■ **GOAL OF THE EXERCISE**:
I would like you to transcribe all of the data exactly.

■ **GIVEN MATERIAL**:

=== Begin Enclosure ===

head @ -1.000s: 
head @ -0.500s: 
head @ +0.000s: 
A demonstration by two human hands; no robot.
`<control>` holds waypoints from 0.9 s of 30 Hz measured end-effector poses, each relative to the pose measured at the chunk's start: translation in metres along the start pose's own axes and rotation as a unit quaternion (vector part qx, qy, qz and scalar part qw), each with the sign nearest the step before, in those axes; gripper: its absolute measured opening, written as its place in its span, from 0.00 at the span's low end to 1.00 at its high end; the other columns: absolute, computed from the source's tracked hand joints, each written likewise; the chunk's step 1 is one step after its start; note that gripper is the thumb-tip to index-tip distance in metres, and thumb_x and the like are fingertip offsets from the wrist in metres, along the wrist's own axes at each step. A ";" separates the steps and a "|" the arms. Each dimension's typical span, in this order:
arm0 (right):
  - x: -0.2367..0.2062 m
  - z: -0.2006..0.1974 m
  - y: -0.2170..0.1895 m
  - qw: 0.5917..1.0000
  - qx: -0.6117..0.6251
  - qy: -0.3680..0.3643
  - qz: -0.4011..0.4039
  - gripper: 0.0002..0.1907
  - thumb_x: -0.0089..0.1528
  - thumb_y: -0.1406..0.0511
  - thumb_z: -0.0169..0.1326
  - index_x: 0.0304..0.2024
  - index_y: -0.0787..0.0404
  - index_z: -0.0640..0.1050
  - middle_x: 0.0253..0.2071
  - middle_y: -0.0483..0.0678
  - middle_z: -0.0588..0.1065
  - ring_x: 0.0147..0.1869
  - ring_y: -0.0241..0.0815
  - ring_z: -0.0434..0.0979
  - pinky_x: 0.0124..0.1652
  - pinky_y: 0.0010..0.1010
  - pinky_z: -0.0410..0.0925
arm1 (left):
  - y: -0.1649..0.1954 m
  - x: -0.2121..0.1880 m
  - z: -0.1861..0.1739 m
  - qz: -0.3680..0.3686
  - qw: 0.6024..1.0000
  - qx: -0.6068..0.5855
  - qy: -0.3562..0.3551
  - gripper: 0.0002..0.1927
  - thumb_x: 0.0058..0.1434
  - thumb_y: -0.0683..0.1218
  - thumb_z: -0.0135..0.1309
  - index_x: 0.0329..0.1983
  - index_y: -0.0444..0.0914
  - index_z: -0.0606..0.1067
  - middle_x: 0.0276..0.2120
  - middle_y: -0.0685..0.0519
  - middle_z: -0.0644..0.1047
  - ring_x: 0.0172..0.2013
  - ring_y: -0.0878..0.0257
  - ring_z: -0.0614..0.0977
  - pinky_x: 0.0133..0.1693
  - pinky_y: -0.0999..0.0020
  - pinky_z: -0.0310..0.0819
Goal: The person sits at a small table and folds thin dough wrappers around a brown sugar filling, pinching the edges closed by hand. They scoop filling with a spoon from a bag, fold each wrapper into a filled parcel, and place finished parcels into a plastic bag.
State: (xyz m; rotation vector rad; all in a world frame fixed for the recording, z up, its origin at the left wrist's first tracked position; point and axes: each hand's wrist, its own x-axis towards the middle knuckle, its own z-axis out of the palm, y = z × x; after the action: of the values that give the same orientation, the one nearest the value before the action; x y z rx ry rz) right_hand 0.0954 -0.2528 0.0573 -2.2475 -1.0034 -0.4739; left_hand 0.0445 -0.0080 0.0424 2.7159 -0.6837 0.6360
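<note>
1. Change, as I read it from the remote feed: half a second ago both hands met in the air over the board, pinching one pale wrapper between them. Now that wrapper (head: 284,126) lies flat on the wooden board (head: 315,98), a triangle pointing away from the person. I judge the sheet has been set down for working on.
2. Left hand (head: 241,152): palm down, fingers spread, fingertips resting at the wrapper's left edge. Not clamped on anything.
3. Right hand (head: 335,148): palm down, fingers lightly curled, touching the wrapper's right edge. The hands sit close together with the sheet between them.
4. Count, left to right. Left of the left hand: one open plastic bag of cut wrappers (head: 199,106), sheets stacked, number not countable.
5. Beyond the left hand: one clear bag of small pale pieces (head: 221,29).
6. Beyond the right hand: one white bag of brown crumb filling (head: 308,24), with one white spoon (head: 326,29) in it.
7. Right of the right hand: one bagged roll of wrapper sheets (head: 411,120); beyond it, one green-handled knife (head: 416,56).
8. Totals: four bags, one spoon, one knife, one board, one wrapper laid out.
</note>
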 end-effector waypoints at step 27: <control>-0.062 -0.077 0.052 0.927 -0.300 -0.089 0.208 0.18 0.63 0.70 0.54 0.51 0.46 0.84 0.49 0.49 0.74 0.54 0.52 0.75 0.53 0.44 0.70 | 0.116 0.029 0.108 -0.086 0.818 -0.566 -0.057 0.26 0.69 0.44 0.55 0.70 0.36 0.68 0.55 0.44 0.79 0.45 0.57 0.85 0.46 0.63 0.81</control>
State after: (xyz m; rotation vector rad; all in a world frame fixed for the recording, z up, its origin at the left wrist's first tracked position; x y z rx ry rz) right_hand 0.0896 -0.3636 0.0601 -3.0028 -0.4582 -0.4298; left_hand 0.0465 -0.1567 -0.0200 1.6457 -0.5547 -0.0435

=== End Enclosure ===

■ **TASK RESULT**:
head @ -1.000s: 
head @ -0.500s: 
head @ +0.000s: 
A demonstration by two human hands; no robot.
`<control>` holds waypoints from 0.9 s of 30 Hz measured end-effector poses, each relative to the pose measured at the chunk's start: translation in metres along the start pose's own axes and rotation as a unit quaternion (vector part qx, qy, qz and scalar part qw), each with the sign nearest the step before, in those axes; gripper: its absolute measured opening, written as its place in its span, from 0.00 at the span's low end to 1.00 at its high end; the other columns: absolute, computed from the source's tracked hand joints, each written likewise; the chunk's step 1 is one step after its start; note that gripper is the thumb-tip to index-tip distance in metres, and thumb_x and the like are fingertip offsets from the wrist in metres, along the wrist's own axes at each step. A ";" separates the steps and a "|" the arms. Each dimension's typical span, in this order:
arm0 (right):
  - x: -0.2367..0.2062 m
  - z: -0.2006..0.1974 m
  - y: -0.2170..0.1895 m
  - qw: 0.5917..1.0000
  - qx: -0.6117..0.6251
  - qy: -0.3680..0.3643
  - qz: -0.4011..0.4039
  - gripper: 0.0002..0.1907
  - thumb_x: -0.0089..0.1528
  - thumb_y: -0.1406..0.0511
  - thumb_z: -0.0169..0.1326
  - index_x: 0.0304..0.2024
  - index_y: -0.0787..0.0404
  - index_z: -0.0640..0.1050
  - middle_x: 0.0253..0.2071
  - middle_y: -0.0483..0.0678
  - middle_z: -0.0588..0.1065
  - ring_x: 0.0147..0.1869
  - ring_y: -0.0241..0.0815
  - ring_z: -0.0434..0.0979
  - pinky_x: 0.0124..0.1652
  - pinky_y: 0.0010..0.1010
  - pinky_z: -0.0410..0.0925
arm1 (left):
  - y: -0.1649..0.1954 m
  - x: -0.2121..0.1880 m
  - z: -0.1861..0.1739 m
  - qz: -0.3680..0.3686
  - qw: 0.6024..1.0000
  - qx: -0.6068..0.5855
  - qy: -0.3562..0.3551
  - gripper: 0.0002..0.1927
  - thumb_x: 0.0058..0.1434
  - thumb_y: -0.0683..0.1218
  - thumb_z: -0.0135..0.1309
  - index_x: 0.0329..0.1983
  - index_y: -0.0444..0.0914
  - index_z: -0.0606..0.1067
  - middle_x: 0.0276..0.2120
  - middle_y: -0.0685..0.0519
  - middle_z: -0.0644..0.1047
  - ring_x: 0.0172..0.2013
  - ring_y: -0.0878..0.0257
  - ring_z: -0.0614..0.0977
  - pinky_x: 0.0133..0.1693
  - pinky_y: -0.0999..0.0020
  - pinky_z: -0.0310..0.0819
Goal: The person sits at a small table and folds thin dough wrappers around a brown sugar filling, pinching the edges closed by hand. They scoop filling with a spoon from a bag, fold each wrapper into a filled parcel, and place finished parcels into a plastic bag.
State: (xyz m; rotation vector rad; all in a world frame fixed for the recording, z up, its origin at the left wrist's first tracked position; point and axes: each hand's wrist, its own x-axis towards the middle knuckle, its own z-axis out of the palm, y = z × x; after the action: of the values that give the same orientation, the one nearest the value before the action; x y z rx ry rz) right_hand 0.0954 -0.2528 0.0573 -2.2475 -1.0034 -0.4739; left_hand 0.0445 -0.0080 0.0424 2.7159 -0.6837 0.6360
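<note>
1. Change, as I read it from the remote feed: half a second ago both hands met in the air over the board, pinching one pale wrapper between them. Now that wrapper (head: 284,126) lies flat on the wooden board (head: 315,98), a triangle pointing away from the person. I judge the sheet has been set down for working on.
2. Left hand (head: 241,152): palm down, fingers spread, fingertips resting at the wrapper's left edge. Not clamped on anything.
3. Right hand (head: 335,148): palm down, fingers lightly curled, touching the wrapper's right edge. The hands sit close together with the sheet between them.
4. Count, left to right. Left of the left hand: one open plastic bag of cut wrappers (head: 199,106), sheets stacked, number not countable.
5. Beyond the left hand: one clear bag of small pale pieces (head: 221,29).
6. Beyond the right hand: one white bag of brown crumb filling (head: 308,24), with one white spoon (head: 326,29) in it.
7. Right of the right hand: one bagged roll of wrapper sheets (head: 411,120); beyond it, one green-handled knife (head: 416,56).
8. Totals: four bags, one spoon, one knife, one board, one wrapper laid out.
</note>
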 end-effector waypoints at step 27: <control>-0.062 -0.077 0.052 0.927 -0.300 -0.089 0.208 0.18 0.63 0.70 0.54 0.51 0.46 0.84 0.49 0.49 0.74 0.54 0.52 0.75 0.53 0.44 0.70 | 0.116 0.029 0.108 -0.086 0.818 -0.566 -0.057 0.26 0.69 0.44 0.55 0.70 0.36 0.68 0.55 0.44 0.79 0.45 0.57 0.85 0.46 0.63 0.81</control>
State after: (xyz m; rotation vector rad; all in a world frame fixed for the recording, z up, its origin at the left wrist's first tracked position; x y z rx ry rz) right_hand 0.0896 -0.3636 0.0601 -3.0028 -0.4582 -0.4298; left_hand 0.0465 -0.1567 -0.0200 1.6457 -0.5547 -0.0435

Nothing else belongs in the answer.